Work required =
A word-for-word copy of the whole listing is the required answer.

--- Provided material Enclosed Below ---

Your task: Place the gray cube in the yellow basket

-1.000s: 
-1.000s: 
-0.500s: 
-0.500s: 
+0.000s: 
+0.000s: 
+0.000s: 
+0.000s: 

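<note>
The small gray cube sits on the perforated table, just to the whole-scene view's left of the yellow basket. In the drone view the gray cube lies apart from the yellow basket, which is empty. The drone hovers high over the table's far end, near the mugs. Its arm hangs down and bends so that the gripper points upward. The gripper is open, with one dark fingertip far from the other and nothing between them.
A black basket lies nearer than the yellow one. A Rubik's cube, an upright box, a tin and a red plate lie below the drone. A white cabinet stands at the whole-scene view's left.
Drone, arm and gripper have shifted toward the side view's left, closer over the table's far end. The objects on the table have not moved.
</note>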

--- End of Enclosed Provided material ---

Result for this exercise =
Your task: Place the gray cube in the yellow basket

-1.000s: 
-1.000s: 
-0.500s: 
-0.500s: 
+0.000s: 
+0.000s: 
+0.000s: 
+0.000s: 

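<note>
The small gray cube sits on the perforated table, just to the whole-scene view's left of the yellow basket. In the drone view the gray cube lies apart from the yellow basket, which is empty. The drone hovers high over the table's far end, near the mugs. Its arm hangs down and bends so that the gripper points upward. The gripper is open, with one dark fingertip far from the other and nothing between them.
A black basket lies nearer than the yellow one. A Rubik's cube, an upright box, a tin and a red plate lie below the drone. A white cabinet stands at the whole-scene view's left.
Drone, arm and gripper have shifted toward the side view's left, closer over the table's far end. The objects on the table have not moved.
</note>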

Here the output is complete.